**Task**
Beginning with the line that contains "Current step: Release" in the material below, print each line exactly until the line that contains "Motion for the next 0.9" has been printed, then stop.

(Beginning of Extracted data)

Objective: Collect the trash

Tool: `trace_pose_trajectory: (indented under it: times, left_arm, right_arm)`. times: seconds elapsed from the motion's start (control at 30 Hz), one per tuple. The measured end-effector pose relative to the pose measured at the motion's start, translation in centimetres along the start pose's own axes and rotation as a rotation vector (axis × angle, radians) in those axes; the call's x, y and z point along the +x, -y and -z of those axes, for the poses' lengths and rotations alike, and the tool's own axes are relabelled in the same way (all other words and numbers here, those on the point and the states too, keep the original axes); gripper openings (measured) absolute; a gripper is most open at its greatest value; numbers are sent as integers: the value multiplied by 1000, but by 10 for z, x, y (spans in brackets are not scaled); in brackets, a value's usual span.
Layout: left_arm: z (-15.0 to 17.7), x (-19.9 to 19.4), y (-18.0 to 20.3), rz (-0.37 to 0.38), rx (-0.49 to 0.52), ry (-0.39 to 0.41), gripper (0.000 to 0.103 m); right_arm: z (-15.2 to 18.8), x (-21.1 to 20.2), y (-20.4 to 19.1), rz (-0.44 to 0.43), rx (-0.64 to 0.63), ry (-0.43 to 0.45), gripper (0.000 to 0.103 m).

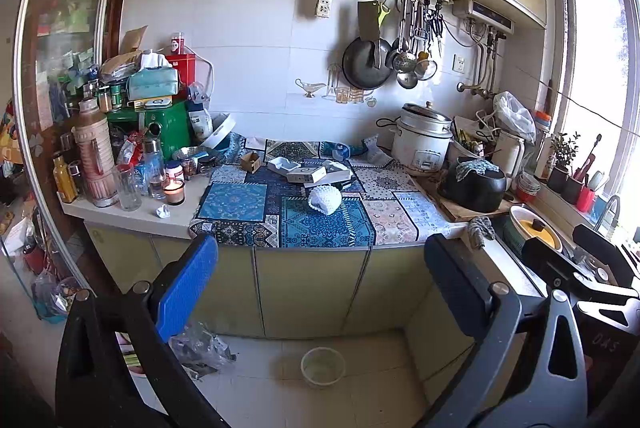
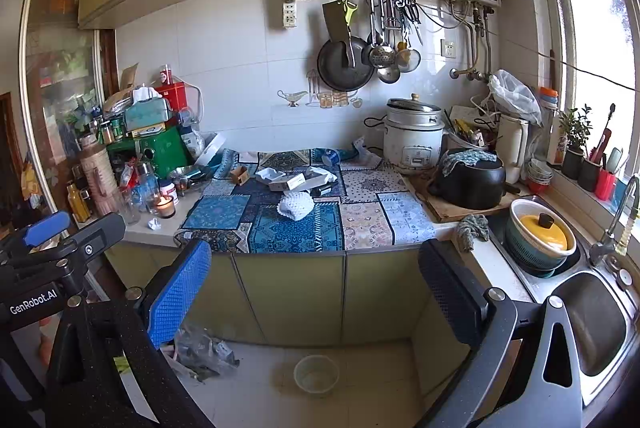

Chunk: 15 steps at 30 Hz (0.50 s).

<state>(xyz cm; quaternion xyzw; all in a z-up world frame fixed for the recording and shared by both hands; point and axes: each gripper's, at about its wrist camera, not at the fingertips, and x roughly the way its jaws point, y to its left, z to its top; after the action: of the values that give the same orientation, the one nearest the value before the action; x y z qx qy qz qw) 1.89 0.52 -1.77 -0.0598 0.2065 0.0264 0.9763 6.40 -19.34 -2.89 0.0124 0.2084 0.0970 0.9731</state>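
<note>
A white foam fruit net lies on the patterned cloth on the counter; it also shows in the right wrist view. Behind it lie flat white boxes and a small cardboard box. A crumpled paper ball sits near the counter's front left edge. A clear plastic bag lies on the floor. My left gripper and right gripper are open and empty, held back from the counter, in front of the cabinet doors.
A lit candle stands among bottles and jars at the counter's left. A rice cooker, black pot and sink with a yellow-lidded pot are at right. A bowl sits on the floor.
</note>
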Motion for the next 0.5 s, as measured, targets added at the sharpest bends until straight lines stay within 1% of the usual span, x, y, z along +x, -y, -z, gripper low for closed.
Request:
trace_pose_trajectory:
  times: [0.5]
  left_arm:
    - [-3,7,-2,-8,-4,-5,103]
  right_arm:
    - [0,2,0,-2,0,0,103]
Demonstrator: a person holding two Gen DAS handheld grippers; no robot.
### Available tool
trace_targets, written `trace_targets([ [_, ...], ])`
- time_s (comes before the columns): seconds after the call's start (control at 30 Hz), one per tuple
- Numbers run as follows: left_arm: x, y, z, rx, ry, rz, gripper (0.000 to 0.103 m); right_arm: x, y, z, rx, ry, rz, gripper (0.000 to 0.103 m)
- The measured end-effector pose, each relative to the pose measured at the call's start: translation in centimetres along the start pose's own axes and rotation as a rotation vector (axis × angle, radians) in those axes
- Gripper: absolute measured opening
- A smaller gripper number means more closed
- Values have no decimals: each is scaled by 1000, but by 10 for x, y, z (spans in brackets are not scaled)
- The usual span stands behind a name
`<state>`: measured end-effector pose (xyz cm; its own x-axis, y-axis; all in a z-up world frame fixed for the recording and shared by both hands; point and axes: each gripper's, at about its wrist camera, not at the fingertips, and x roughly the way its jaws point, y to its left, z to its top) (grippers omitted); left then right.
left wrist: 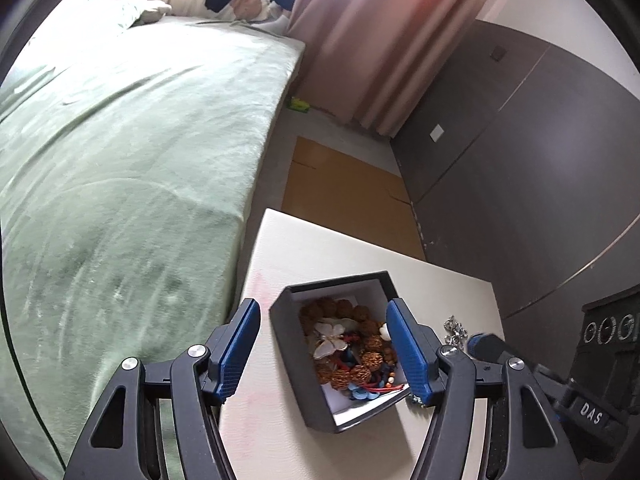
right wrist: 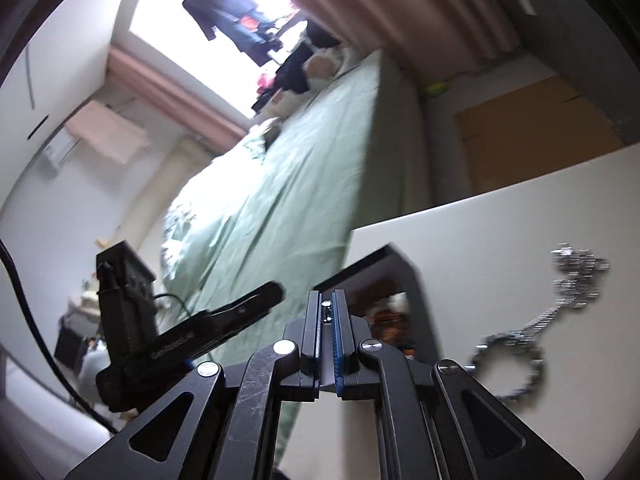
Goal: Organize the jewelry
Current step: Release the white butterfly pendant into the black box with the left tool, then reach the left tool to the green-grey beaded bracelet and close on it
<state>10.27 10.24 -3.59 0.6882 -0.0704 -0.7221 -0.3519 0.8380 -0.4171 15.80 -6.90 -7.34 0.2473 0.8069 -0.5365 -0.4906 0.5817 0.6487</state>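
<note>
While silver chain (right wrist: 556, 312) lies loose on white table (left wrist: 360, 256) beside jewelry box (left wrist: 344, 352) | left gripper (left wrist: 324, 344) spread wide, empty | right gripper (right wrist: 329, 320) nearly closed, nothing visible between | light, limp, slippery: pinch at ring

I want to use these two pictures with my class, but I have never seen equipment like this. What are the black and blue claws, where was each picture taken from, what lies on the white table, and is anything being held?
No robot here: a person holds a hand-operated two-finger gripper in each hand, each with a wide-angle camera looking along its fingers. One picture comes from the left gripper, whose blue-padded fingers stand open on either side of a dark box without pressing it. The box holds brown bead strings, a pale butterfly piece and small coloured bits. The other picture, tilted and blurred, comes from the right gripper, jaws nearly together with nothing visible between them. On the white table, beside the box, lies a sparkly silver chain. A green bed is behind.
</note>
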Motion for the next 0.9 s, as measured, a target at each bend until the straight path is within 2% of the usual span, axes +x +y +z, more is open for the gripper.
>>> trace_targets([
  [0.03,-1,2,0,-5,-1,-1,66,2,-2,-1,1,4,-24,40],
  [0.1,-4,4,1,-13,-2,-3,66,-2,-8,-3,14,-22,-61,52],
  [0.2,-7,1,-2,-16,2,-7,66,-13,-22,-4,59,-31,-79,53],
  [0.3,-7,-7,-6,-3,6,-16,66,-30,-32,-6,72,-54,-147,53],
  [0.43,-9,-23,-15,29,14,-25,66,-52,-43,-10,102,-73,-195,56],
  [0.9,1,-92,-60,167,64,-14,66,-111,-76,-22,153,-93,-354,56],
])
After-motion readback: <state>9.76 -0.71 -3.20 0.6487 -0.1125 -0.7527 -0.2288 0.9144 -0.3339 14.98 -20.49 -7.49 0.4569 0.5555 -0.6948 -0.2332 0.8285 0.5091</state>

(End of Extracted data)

**Your response**
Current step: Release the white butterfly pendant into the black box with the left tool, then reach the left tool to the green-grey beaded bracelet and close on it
<state>10.27 10.24 -3.59 0.6882 -0.0704 -0.7221 -0.3519 0.8380 -0.4171 15.80 -6.90 -7.34 0.2473 0.8069 -0.5365 -0.4906 0.5817 0.6487</state>
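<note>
While silver chain (right wrist: 556, 312) lies loose on white table (left wrist: 360, 256) beside jewelry box (left wrist: 344, 352) | left gripper (left wrist: 324, 344) spread wide, empty | right gripper (right wrist: 329, 320) nearly closed, nothing visible between | light, limp, slippery: pinch at ring

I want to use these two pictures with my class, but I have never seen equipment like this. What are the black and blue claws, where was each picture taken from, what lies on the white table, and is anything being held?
No robot here: a person holds a hand-operated two-finger gripper in each hand, each with a wide-angle camera looking along its fingers. One picture comes from the left gripper, whose blue-padded fingers stand open on either side of a dark box without pressing it. The box holds brown bead strings, a pale butterfly piece and small coloured bits. The other picture, tilted and blurred, comes from the right gripper, jaws nearly together with nothing visible between them. On the white table, beside the box, lies a sparkly silver chain. A green bed is behind.
</note>
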Motion for the next 0.9 s, as measured, a target at each bend until the straight path is within 2% of the usual span, axes +x +y +z, more is open for the gripper.

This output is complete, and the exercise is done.